What the task requires: Word for word, reproduce each entry.

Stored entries
#####

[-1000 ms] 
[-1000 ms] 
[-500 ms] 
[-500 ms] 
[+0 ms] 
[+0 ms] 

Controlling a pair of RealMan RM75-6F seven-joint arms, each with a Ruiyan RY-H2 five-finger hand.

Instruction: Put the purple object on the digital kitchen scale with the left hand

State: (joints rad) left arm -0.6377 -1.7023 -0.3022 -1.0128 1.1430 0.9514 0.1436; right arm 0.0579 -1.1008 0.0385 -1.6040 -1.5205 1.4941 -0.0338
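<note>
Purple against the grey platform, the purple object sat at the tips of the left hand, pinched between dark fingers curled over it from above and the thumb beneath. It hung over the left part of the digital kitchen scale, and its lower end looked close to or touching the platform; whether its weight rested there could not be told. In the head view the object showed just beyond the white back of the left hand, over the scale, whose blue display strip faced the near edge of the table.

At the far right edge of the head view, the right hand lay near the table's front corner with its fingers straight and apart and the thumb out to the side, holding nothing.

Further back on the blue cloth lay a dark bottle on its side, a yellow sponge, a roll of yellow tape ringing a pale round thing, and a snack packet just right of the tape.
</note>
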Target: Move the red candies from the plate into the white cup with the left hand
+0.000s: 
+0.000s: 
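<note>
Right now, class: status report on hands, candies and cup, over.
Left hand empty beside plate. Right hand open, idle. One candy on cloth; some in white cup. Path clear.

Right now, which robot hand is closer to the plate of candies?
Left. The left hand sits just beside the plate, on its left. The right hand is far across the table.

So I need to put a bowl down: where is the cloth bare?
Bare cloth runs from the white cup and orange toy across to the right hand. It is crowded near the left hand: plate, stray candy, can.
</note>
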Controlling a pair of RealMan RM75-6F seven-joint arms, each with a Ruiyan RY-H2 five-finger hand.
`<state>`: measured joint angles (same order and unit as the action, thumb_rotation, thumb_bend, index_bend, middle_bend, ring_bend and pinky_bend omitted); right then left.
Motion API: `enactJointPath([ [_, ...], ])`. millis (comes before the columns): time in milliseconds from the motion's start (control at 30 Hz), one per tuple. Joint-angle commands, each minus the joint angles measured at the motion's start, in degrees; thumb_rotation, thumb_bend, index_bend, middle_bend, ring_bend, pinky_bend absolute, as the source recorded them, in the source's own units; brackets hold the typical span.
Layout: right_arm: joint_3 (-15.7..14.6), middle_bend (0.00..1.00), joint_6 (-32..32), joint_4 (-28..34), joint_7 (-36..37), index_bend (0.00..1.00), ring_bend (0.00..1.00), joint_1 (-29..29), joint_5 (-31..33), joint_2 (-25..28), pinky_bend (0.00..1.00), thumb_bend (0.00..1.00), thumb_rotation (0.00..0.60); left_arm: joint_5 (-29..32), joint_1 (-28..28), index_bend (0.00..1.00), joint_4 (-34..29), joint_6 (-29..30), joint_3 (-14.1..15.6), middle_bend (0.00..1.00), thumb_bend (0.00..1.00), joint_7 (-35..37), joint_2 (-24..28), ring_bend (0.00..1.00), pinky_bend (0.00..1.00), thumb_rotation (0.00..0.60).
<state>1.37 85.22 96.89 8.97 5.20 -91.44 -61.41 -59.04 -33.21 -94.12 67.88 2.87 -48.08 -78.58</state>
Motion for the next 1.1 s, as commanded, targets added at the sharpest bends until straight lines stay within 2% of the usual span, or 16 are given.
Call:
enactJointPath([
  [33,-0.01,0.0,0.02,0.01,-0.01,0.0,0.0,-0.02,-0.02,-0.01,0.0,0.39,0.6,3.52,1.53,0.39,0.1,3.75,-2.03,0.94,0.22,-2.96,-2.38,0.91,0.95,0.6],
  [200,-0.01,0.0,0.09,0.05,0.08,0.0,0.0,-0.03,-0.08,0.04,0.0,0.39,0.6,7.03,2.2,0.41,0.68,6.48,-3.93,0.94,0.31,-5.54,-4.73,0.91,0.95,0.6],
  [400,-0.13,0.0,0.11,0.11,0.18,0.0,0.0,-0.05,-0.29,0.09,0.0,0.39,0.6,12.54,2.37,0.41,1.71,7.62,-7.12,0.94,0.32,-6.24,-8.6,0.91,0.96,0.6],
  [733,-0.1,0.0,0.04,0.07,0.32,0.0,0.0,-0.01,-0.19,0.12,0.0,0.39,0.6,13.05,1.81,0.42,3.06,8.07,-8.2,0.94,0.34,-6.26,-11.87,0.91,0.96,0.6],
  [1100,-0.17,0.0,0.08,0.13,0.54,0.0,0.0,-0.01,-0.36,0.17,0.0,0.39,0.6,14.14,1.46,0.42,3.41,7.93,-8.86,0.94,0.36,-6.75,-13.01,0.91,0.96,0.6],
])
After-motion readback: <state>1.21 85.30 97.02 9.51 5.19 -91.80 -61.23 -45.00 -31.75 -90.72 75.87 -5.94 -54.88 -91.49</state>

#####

Task response:
[-1000 ms] 
[-1000 ms] 
[-500 ms] 
[-500 ms] 
[+0 ms] 
[+0 ms] 

Controlling a pair of RealMan RM75-6F seven-joint arms, each with a Ruiyan RY-H2 five-finger hand.

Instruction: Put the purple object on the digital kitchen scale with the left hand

State: (joints rad) left arm -0.6377 -1.7023 -0.3022 -1.0128 1.1430 0.9514 0.1436; right arm 0.0579 -1.1008 0.0385 -1.6040 -1.5205 1.4941 -0.0338
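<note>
Purple against the grey platform, the purple object sat at the tips of the left hand, pinched between dark fingers curled over it from above and the thumb beneath. It hung over the left part of the digital kitchen scale, and its lower end looked close to or touching the platform; whether its weight rested there could not be told. In the head view the object showed just beyond the white back of the left hand, over the scale, whose blue display strip faced the near edge of the table.

At the far right edge of the head view, the right hand lay near the table's front corner with its fingers straight and apart and the thumb out to the side, holding nothing.

Further back on the blue cloth lay a dark bottle on its side, a yellow sponge, a roll of yellow tape ringing a pale round thing, and a snack packet just right of the tape.
</note>
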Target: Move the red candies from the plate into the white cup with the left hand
+0.000s: 
+0.000s: 
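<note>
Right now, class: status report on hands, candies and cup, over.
Left hand empty beside plate. Right hand open, idle. One candy on cloth; some in white cup. Path clear.

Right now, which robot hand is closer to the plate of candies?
Left. The left hand sits just beside the plate, on its left. The right hand is far across the table.

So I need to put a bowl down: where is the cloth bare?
Bare cloth runs from the white cup and orange toy across to the right hand. It is crowded near the left hand: plate, stray candy, can.
</note>
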Controlling a pair of RealMan RM75-6F seven-joint arms, each with a Ruiyan RY-H2 five-finger hand.
`<state>`: measured joint angles (same order and unit as the action, thumb_rotation, thumb_bend, index_bend, middle_bend, ring_bend and pinky_bend omitted); right then left.
Motion API: `enactJointPath([ [_, ...], ])`. millis (comes before the columns): time in milliseconds from the motion's start (control at 30 Hz), one per tuple. Joint-angle commands, each minus the joint angles measured at the motion's start, in degrees; thumb_rotation, thumb_bend, index_bend, middle_bend, ring_bend, pinky_bend absolute, as the source recorded them, in the source's own units; brackets hold the typical span.
Layout: right_arm: joint_3 (-15.7..14.6), middle_bend (0.00..1.00), joint_6 (-32..32), joint_4 (-28..34), joint_7 (-36..37), index_bend (0.00..1.00), ring_bend (0.00..1.00), joint_1 (-29..29), joint_5 (-31..33), joint_2 (-25..28), pinky_bend (0.00..1.00), thumb_bend (0.00..1.00), thumb_rotation (0.00..0.60); left_arm: joint_5 (-29..32), joint_1 (-28..28), index_bend (0.00..1.00), joint_4 (-34..29), joint_6 (-29..30), joint_3 (-14.1..15.6), middle_bend (0.00..1.00), thumb_bend (0.00..1.00), joint_7 (-35..37), joint_2 (-24..28), ring_bend (0.00..1.00), pinky_bend (0.00..1.00), thumb_rotation (0.00..0.60).
<state>1.37 85.22 96.89 8.97 5.20 -91.44 -61.41 -59.04 -33.21 -94.12 67.88 2.87 -48.08 -78.58</state>
Motion for the next 1.1 s, as commanded, targets added at the sharpest bends until straight lines stay within 2% of the usual span, or 16 are given.
Call:
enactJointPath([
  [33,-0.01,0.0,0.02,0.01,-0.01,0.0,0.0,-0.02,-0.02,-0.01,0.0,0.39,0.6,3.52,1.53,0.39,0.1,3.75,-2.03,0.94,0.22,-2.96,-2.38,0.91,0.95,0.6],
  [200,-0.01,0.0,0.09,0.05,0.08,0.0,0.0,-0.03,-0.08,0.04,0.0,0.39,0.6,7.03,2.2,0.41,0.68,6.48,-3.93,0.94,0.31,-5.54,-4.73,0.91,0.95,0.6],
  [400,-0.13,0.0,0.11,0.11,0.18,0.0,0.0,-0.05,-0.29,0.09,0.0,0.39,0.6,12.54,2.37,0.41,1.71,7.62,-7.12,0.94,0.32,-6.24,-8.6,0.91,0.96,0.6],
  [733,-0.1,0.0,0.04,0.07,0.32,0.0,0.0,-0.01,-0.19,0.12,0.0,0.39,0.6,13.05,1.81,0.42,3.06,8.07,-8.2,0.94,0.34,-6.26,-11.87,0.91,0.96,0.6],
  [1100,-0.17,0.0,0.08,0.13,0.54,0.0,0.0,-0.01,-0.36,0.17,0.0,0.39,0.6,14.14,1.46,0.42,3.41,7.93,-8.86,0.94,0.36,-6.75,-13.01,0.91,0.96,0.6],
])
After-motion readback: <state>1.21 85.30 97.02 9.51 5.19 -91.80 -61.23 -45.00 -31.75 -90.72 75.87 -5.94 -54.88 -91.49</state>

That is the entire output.